Economist's View - 6 new articles

Rodrik: Simon Johnson's Morality tale

Dani Rodrik responds to Simon Johnson:

Simon Johnson's morality tale, by Dani Rodrik: Simon Johnson tells a simple and compelling story: the U.S. has been afflicted by a version of the crony capitalism that has been the scourge of so many emerging markets, except that Wall Street has bought its influence and power not by bribery but by shaping the ideology of our times...

The solution, to Simon, is equally clear. Finance needs to be cut down to size. What the U.S. needs is what the IMF would have told any country...

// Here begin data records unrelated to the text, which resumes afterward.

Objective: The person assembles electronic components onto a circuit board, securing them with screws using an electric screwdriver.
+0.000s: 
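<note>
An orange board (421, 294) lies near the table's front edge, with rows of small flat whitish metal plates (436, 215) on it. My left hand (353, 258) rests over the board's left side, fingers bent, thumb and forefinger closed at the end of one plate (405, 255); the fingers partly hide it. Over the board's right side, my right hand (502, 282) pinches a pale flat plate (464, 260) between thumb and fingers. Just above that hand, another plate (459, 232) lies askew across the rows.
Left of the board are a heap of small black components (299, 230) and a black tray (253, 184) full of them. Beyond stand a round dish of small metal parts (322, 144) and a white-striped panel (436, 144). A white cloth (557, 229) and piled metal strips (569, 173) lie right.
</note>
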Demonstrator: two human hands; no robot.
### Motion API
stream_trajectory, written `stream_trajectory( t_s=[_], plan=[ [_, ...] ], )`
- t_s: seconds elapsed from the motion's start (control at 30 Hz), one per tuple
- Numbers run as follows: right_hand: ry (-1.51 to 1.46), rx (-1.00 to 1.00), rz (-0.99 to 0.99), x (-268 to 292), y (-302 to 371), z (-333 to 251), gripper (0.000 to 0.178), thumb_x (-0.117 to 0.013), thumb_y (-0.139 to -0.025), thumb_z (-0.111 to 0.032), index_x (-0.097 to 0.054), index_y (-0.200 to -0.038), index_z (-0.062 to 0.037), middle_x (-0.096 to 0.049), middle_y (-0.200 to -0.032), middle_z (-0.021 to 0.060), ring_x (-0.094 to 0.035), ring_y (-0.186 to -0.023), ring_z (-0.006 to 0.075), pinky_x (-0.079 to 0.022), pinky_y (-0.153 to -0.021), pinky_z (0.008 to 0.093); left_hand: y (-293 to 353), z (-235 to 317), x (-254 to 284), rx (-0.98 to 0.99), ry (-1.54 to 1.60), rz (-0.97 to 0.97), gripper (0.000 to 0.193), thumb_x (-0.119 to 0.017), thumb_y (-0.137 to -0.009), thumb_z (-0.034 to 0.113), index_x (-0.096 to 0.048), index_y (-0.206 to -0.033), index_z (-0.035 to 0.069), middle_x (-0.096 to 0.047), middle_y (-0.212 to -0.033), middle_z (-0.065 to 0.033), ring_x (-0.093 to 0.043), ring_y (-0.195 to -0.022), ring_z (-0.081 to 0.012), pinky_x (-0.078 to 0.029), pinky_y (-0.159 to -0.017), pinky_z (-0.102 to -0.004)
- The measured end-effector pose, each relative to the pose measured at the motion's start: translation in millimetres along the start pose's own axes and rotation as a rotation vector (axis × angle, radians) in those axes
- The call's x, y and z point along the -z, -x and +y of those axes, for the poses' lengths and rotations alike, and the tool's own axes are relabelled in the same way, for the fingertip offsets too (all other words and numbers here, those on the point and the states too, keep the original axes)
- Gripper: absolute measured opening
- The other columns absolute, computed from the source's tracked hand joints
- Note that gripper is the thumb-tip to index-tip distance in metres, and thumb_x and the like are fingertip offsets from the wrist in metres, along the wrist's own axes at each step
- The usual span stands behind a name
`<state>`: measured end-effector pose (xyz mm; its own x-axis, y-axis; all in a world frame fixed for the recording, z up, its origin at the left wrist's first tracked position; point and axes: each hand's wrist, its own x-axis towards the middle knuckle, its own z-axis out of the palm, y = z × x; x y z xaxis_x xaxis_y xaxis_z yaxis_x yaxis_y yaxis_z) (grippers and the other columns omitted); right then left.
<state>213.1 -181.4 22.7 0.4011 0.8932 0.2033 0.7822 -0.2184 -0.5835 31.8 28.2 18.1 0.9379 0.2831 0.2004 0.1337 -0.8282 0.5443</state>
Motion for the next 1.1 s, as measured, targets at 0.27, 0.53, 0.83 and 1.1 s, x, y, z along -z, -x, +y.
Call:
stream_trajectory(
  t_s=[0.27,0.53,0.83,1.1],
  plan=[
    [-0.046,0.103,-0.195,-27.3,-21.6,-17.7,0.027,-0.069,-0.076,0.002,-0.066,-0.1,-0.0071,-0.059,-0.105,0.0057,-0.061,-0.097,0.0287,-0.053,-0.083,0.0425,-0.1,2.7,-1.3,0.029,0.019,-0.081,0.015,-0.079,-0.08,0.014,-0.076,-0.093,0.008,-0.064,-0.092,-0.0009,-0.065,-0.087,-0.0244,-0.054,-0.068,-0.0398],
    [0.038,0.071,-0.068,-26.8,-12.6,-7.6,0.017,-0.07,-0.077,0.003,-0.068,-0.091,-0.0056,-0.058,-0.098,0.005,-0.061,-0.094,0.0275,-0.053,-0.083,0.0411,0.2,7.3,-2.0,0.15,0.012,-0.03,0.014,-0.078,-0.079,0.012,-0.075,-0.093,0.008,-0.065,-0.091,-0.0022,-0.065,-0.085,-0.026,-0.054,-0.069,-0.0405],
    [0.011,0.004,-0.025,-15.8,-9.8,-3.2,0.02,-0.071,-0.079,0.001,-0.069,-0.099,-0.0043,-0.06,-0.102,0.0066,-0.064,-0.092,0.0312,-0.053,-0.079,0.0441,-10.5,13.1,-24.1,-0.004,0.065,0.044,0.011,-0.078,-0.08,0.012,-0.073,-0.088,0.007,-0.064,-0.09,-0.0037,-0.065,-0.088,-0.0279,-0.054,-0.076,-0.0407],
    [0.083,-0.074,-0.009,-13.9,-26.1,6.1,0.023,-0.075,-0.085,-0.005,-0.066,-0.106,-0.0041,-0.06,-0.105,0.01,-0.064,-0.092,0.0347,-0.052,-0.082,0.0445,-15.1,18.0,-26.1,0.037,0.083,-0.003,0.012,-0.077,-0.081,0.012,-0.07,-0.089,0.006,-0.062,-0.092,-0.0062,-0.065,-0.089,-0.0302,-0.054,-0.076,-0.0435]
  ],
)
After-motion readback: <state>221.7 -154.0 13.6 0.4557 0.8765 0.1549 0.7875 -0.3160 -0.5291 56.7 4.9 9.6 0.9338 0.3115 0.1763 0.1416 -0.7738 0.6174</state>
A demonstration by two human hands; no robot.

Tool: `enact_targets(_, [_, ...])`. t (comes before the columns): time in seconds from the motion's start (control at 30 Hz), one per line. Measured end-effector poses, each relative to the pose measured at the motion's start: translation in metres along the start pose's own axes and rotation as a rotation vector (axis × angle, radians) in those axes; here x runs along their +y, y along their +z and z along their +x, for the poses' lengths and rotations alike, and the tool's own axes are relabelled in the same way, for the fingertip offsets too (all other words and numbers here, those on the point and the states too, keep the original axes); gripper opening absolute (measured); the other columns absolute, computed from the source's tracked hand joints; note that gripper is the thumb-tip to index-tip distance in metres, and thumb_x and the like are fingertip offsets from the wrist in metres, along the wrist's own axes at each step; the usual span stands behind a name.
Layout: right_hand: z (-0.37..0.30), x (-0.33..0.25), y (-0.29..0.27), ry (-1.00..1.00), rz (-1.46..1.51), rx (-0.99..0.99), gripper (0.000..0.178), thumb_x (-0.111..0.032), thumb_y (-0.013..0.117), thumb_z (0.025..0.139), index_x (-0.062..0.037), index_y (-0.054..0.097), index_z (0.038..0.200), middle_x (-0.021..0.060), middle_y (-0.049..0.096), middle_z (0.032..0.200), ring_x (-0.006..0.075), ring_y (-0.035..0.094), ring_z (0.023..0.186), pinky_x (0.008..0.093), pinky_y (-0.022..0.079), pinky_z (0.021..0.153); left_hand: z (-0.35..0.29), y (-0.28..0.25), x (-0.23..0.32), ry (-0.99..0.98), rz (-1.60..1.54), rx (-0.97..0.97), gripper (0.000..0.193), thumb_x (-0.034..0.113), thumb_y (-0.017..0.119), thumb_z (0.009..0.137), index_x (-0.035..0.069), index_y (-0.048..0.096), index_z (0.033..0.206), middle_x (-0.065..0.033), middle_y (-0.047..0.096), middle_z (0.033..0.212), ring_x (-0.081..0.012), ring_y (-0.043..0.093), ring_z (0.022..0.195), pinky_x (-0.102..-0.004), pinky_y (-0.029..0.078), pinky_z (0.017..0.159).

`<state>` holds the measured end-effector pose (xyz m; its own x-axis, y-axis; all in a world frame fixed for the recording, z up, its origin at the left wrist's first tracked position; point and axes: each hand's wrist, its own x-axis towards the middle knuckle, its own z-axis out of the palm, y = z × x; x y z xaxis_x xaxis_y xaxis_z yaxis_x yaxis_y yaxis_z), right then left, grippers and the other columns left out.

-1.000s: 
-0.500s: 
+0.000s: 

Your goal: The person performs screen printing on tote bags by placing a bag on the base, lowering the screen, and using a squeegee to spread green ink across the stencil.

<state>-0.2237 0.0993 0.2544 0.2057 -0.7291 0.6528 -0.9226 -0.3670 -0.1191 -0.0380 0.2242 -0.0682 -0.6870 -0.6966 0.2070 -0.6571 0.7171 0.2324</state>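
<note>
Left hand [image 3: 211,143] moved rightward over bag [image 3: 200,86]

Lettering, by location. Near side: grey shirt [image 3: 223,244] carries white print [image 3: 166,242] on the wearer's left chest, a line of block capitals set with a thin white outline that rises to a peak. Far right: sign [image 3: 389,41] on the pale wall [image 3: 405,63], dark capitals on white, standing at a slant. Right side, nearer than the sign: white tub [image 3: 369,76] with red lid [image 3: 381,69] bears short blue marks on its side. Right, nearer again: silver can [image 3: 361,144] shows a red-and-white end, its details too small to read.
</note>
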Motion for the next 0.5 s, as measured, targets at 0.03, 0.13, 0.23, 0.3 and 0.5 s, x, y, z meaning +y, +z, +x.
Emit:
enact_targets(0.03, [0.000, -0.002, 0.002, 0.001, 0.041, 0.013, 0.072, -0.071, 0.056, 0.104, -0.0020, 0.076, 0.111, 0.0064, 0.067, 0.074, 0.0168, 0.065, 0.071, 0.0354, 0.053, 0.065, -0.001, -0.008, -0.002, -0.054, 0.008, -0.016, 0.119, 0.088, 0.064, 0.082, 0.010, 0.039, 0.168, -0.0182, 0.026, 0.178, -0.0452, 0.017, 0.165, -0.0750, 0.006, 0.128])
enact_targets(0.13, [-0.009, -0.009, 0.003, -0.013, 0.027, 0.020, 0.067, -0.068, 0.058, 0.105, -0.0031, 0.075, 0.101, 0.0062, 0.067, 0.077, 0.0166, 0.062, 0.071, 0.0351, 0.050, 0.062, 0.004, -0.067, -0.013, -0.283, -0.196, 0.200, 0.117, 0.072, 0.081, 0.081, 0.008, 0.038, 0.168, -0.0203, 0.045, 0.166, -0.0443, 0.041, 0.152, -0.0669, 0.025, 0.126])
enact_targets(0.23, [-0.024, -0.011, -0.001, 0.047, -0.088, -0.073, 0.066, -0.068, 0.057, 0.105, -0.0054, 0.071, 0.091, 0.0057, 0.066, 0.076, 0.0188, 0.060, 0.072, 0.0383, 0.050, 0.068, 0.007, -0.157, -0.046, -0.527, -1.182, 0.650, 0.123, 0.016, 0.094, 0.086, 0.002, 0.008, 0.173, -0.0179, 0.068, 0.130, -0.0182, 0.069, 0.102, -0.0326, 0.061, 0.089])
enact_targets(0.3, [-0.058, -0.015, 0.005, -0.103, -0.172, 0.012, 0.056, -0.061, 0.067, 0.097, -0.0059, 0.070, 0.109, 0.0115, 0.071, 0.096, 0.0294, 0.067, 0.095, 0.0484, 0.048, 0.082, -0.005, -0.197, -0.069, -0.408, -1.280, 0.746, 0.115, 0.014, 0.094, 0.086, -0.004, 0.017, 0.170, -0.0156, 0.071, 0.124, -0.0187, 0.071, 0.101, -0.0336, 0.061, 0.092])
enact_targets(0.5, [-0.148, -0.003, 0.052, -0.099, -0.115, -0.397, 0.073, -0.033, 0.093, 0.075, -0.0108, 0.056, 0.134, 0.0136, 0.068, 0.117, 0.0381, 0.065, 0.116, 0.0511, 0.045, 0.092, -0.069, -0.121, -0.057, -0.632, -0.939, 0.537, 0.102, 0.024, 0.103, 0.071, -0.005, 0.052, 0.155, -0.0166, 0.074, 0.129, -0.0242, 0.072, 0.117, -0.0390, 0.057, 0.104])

As with any story built around clear villains easy solutions, there is something in this account that is quite unsatisfying. For one thing, I think it puts the blame too narrowly on the bankers. Yes, there can be little doubt that banks badly misjudged the risks they were taking on. But they were aided in all this by the broader economics and policymaking community--not because the latter thought the policies in question were good for bankers, but because they thought these would be good for the economy. Simon himself says as much. So why pick on the bankers? Surely the blame must be spread much more widely.

And I find it astonishing that Simon would present the IMF as the voice of wisdom on these matters--the same IMF which until recently advocated capital-account liberalization for some of the poorest countries in the world and which was totally tone deaf when it came to the cost of fiscal stringency in countries going through similar upheavals (as during the Asian financial crisis).

Simon's account is based on a very simple, and I believe misguided, theory of politics and economics. It is an odd marriage of populist and technocratic visions. Countries fail because political elites always end up in bed with economic elites. The solution, apparently, is to let the technocrats (read the IMF) run your affairs.

Among the many lessons from the crisis we should have learned is that economists and policy advisors need greater humility. Too many of us thought we had the right model when it turned out that we didn't. We pushed certain policies with much greater confidence than we should have. Over-confidence bred hubris (and the other way around).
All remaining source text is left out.